● Exercise details
The reply should be a single number: the count of lines below that contain the word "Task".

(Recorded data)
((

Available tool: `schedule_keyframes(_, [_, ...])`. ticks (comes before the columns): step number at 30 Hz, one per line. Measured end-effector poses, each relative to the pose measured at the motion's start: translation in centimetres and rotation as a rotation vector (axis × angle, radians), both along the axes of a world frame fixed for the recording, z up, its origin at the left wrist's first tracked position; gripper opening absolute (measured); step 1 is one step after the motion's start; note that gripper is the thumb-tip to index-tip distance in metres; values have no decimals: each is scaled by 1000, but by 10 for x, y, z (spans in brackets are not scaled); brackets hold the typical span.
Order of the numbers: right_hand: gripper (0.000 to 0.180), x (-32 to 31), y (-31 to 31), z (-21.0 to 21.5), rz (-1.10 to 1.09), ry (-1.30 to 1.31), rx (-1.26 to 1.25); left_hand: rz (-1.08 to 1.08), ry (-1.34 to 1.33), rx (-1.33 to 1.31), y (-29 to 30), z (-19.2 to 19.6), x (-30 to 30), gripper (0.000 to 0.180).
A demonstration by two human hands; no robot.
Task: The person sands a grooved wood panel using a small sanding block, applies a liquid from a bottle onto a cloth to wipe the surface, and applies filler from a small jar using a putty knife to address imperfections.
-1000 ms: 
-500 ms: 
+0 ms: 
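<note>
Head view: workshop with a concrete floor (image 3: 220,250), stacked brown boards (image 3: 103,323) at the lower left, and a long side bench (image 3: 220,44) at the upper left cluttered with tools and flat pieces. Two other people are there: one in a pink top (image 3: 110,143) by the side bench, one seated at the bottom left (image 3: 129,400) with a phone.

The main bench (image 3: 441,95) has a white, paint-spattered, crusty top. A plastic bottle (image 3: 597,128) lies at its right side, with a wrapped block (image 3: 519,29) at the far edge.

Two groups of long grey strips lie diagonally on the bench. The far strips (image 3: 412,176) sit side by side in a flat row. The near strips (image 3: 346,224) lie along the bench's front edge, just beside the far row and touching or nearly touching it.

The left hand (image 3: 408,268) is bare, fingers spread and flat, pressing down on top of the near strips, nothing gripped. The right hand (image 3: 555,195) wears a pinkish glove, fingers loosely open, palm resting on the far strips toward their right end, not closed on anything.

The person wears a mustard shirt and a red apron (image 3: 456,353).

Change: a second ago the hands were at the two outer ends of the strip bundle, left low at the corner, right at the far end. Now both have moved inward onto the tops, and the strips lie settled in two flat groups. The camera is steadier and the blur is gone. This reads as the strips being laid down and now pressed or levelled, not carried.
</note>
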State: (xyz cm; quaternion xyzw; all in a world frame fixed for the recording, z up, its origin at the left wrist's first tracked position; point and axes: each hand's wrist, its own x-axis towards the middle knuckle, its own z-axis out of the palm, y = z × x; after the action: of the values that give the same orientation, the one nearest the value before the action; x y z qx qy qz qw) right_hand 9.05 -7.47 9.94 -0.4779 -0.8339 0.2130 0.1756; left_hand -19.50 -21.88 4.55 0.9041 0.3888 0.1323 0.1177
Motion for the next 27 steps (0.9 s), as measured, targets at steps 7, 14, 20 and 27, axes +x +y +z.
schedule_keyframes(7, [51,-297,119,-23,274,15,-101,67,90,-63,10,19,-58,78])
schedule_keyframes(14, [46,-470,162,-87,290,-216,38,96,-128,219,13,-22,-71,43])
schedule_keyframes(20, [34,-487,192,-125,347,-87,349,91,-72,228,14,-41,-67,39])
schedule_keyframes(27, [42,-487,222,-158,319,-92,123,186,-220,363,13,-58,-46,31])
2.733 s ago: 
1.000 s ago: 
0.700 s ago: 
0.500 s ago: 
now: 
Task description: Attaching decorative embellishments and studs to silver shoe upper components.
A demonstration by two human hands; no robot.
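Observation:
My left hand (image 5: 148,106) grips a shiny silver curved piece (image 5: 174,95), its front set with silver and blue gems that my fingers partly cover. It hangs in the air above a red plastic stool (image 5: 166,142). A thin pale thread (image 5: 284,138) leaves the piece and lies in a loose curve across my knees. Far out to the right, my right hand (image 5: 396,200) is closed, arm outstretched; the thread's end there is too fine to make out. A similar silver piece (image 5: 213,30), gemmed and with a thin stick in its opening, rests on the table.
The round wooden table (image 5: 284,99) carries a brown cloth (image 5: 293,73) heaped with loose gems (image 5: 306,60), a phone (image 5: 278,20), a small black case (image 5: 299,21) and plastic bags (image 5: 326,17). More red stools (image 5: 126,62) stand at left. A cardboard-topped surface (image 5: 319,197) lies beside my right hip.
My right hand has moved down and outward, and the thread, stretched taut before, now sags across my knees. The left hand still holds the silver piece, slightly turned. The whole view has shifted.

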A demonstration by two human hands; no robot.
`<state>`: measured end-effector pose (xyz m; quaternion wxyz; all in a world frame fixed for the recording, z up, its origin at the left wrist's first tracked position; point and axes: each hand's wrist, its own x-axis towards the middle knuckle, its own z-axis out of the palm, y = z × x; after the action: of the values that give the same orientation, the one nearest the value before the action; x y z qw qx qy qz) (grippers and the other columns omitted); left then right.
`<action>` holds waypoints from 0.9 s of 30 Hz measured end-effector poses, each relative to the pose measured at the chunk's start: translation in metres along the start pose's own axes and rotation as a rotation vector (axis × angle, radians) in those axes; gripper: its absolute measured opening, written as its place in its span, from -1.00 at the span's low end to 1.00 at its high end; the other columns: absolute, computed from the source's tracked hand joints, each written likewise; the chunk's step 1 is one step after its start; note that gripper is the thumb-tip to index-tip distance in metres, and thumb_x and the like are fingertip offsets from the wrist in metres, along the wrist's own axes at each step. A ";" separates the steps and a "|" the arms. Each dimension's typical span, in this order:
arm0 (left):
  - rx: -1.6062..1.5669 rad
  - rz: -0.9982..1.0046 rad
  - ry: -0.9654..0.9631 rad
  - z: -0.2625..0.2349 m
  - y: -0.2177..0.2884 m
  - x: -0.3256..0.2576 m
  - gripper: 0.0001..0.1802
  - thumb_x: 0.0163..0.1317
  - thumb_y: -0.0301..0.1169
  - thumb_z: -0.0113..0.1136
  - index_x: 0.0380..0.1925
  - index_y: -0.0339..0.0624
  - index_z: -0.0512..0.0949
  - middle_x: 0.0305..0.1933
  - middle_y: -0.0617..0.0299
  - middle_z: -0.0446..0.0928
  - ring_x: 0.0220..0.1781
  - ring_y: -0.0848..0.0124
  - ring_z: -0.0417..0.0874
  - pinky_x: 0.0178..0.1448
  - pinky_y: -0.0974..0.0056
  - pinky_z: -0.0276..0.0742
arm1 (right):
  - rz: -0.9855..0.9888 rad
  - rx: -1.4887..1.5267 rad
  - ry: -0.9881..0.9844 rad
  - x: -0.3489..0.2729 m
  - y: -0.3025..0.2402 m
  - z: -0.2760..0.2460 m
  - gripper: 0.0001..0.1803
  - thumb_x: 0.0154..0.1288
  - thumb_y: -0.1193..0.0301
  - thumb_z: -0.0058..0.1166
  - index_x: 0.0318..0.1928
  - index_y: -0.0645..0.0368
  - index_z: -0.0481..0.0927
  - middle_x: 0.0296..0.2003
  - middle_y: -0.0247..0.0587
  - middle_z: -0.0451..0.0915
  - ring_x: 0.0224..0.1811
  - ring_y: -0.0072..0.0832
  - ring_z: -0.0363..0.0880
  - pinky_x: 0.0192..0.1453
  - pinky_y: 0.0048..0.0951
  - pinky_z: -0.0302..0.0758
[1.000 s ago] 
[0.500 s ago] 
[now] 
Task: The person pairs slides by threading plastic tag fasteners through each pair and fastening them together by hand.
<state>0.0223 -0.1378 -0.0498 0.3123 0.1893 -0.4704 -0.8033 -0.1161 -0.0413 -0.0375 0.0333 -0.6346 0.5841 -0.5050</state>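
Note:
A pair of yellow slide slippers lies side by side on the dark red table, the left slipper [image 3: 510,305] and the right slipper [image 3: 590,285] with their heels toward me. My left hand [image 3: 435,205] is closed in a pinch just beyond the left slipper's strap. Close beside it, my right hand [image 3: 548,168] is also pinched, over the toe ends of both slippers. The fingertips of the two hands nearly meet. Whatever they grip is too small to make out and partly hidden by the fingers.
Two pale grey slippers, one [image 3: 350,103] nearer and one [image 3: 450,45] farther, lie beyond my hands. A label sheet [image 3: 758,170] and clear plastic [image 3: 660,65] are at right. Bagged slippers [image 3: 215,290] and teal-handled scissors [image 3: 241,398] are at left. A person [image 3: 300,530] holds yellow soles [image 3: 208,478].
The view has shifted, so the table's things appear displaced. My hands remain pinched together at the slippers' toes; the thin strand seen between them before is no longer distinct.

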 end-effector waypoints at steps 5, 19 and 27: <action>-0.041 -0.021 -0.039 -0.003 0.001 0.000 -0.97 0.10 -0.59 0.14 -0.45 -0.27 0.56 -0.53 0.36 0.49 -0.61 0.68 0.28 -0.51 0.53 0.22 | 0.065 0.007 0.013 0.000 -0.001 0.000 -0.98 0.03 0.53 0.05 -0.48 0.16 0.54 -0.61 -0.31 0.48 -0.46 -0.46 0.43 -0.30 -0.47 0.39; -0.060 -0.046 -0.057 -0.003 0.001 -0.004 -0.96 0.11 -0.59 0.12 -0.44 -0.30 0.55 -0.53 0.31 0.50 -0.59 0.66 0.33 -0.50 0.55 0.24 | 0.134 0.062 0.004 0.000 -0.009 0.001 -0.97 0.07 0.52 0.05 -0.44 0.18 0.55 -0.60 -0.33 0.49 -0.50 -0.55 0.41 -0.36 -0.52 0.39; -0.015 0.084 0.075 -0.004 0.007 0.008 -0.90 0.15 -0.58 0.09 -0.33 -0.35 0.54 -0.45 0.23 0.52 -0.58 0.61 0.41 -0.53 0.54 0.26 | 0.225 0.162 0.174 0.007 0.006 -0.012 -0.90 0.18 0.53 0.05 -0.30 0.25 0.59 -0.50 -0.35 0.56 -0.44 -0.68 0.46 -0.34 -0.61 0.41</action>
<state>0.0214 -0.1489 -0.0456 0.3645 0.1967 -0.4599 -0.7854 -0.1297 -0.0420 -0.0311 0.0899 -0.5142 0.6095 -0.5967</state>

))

● Reply
3